Which brings me to my other point: the zombie audience appears to play an extensive role in shaping the conventions that inform the narratives. For example, Romero never called them zombies in Night of the Living Dead. He called them all kinds of stuff, “ghouls” most prominently, “murder happy characters” my personal favorite, but the name “zombies” seems to have been attributed by fans (unless I’m wrong and no one called them zombies until Peter did in Dawn, but that doesn’t seem to be the case; I'll get back to you on this). Similarly, though Romero’s zombies typically have some semblance of consciousness, that trait has largely been culled from the zombie canon because audiences don’t respond as well to it as they do to mindless eat-machines (I won’t get into it too much here, but my thesis will articulate this trend in terms of the work of Franco Moretti, particularly “The Slaughterhouse of Literature,” which contends that the market, i.e. readers, shapes what literature lasts and becomes canonical).

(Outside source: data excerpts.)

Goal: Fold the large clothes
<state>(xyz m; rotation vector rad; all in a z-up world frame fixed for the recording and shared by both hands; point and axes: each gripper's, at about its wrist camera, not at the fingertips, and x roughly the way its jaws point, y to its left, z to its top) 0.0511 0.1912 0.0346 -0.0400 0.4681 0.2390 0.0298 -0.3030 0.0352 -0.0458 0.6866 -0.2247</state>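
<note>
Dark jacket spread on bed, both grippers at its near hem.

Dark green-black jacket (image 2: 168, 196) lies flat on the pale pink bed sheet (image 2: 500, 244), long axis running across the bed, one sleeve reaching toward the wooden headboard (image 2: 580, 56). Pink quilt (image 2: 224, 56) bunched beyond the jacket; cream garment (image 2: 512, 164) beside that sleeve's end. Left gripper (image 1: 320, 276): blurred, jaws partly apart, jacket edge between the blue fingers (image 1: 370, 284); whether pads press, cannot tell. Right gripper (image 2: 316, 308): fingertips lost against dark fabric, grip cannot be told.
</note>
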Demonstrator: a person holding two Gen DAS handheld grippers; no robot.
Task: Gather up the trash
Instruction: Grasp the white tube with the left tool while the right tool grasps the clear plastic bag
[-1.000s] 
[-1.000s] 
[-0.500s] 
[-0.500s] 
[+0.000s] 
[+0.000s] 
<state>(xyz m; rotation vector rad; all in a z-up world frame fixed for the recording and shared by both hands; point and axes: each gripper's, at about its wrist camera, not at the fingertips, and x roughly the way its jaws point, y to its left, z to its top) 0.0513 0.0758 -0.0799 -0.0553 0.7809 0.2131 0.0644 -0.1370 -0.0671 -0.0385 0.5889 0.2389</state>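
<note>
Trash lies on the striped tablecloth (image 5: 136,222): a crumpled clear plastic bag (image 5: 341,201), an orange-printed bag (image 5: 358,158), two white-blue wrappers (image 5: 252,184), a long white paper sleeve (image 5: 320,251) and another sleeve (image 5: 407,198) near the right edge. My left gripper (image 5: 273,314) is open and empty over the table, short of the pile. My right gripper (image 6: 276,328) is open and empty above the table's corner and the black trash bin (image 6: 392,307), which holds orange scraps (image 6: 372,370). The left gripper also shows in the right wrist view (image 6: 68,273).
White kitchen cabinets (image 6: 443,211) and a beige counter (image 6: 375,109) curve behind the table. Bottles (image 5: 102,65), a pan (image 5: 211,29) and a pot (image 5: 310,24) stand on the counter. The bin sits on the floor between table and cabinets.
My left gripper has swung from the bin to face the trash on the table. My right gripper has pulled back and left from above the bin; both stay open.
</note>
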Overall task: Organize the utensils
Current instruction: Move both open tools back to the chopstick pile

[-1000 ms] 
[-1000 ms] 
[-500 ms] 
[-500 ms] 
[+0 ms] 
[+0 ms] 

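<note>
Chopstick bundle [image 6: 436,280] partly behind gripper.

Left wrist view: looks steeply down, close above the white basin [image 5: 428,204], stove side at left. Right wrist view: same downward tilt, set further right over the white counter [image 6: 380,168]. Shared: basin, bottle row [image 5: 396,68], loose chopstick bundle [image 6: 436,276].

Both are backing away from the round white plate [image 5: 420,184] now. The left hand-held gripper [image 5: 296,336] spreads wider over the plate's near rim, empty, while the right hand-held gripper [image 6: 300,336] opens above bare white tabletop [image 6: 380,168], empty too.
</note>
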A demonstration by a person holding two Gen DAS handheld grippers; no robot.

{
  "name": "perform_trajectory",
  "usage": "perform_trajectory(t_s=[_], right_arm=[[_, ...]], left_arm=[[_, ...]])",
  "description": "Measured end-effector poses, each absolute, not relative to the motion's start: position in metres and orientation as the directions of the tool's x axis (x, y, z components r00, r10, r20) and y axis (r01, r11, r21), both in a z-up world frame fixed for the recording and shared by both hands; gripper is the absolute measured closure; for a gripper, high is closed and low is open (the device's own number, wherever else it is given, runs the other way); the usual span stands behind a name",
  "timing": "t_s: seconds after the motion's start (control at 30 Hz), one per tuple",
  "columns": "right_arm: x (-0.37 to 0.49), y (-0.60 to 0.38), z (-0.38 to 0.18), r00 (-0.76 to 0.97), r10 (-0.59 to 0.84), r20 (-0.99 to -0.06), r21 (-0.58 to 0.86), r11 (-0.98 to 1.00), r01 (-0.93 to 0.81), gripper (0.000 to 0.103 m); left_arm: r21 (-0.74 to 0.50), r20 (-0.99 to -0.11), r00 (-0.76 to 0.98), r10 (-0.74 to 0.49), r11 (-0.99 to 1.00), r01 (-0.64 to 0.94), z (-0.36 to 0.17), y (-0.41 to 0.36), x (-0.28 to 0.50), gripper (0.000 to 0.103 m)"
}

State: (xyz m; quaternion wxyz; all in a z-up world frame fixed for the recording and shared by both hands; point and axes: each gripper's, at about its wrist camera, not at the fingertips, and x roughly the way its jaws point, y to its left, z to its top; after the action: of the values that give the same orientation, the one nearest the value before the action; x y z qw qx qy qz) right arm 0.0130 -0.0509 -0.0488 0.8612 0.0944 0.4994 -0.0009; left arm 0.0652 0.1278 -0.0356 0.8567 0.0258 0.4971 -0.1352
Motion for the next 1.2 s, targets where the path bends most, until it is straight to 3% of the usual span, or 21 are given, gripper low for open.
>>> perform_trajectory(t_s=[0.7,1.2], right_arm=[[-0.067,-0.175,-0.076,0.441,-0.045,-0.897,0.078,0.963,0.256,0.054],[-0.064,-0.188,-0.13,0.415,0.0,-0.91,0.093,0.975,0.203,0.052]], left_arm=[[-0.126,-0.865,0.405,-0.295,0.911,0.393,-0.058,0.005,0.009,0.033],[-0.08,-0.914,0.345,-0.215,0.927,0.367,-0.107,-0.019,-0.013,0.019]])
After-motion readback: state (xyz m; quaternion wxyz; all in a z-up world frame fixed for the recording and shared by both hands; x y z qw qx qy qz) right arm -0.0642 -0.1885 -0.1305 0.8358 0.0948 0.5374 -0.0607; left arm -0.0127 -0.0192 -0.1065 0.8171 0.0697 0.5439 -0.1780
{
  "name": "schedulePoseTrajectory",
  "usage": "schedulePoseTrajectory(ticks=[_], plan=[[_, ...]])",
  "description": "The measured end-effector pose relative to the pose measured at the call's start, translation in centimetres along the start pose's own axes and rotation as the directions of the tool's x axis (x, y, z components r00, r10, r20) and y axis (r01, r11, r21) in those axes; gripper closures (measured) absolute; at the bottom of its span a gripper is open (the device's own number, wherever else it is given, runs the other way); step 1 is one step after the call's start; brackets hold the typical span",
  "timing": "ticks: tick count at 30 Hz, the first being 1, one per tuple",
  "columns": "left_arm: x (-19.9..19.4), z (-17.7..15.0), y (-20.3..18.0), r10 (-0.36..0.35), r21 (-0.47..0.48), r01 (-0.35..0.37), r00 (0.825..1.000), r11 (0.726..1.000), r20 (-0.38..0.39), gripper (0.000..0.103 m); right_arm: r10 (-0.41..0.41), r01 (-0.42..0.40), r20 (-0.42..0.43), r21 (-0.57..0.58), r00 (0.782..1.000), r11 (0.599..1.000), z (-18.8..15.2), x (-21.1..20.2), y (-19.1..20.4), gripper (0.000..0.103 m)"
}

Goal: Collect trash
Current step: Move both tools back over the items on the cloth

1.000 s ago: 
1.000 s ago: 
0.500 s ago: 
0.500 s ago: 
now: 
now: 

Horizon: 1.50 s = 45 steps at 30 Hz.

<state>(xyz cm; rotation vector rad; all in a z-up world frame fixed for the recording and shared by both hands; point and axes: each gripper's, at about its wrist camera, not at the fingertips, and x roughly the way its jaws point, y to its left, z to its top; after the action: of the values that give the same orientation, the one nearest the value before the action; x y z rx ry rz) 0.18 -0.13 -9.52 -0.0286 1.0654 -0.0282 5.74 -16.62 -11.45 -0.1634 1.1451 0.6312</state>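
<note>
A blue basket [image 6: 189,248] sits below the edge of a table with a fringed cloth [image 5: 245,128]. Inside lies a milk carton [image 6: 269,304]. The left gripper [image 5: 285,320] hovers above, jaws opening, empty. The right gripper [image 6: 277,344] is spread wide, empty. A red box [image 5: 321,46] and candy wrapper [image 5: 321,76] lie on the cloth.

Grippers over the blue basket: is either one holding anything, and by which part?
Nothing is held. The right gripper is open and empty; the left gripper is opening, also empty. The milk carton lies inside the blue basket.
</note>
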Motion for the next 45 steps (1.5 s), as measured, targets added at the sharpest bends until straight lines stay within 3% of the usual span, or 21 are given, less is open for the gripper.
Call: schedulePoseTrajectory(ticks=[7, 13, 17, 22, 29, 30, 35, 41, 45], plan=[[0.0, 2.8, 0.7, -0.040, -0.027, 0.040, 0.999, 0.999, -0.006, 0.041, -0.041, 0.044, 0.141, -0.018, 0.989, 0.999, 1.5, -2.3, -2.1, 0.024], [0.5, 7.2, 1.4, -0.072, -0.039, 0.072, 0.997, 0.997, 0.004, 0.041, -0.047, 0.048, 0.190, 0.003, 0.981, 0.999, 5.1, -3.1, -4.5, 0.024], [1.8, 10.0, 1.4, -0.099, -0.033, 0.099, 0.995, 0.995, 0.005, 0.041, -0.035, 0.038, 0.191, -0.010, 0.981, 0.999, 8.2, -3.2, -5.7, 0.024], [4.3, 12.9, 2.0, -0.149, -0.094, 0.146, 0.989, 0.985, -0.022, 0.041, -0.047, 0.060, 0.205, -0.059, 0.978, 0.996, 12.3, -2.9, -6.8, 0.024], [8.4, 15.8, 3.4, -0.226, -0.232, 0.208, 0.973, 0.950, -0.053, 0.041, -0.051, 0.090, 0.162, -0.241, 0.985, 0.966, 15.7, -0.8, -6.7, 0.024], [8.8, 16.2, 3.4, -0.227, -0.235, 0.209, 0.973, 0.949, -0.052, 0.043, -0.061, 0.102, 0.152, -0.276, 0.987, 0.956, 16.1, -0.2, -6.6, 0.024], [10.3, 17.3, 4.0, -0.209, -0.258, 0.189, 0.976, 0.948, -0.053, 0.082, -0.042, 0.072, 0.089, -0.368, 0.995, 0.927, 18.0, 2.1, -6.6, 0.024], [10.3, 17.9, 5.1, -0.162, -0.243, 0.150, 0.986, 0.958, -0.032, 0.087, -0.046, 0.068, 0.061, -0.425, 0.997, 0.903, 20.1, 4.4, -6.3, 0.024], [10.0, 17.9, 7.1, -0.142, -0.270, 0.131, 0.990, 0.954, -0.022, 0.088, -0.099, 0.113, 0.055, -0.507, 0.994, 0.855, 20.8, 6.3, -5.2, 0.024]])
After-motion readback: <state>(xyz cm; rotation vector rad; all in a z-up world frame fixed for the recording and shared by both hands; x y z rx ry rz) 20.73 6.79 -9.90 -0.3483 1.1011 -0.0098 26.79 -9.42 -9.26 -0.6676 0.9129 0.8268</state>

Which brings me back to Mike Kloran’s decision to head south (it does if I say it does!). Mike is explicitly contradicting a “convention” of the zombie apocalypse that seems to have been entirely manufactured by its “what would you do?” playing audience. Though Max Brooks compellingly illustrates the drive to head north, and its horrific consequences, in World War Z, he is just working off of a scheme that had already been established in hypothetical conversations around the world. As Kloran points out, "Everyone has thought of this." However, where Brooks merely destabilizes the idea – the zombies will freeze, but you might have to eat people to get by – Kloran takes the idea and shoots it in the face, exposing it for what it always was, a malformed corpse of a plan that would never in a million years work. Cold will preserve the zombies.
Any cold cold enough to freeze the zombies will freeze me first because I need my blood to circulate in a way that they (apparently) don’t. The fire I use to keep my blood from forming ice crystals will attract the well-preserved zombies I am trying to avoid. Starving and freezing to death are not exactly conducive to keep me at my zombie fighting and fleeing best. Going north would suck. Sorry if that was your plan. Now, the real question is, if enough people discuss these critiques of heading, and accept their logic, will the Head South strategy gain enough traction to become a new convention that will inform zombie fictions that have yet to be written?

You tell me…

**Cartoons by Mike Kloran

1 comment:

  1. I agree, there is a huge plot hole in the idea of go north, but part of what I would encourage you to do here is to think critically about this idea as its own cultural construct. Part of what I might suggest is that the idea of heading north to outrun danger, death, and even disease is an old one, and it is also a culturally constructed one, particularly in the US. Can we overstate the imperative to head north towards freedom for the enslaved in the generations before the civil war? Can we think of the refugees amassed on our borders today who are attempting to outrun the violence and destruction of their homelands? Can we think of the ways in which the north, due to the difference in climates, has been less prone to certain kinds of tropical diseases thats till kill many--malaria, dengue--and are transmitted by mosquitos (it may be hard for us to adjust to the cold, but we can do it; mosquitos cannot). While I am not disagreeing that the idea of the north is problematic, I am suggesting that the idea to flee north is a culturally, socially, and economically embedded one that is, as you point out, not just the consequence of strategy.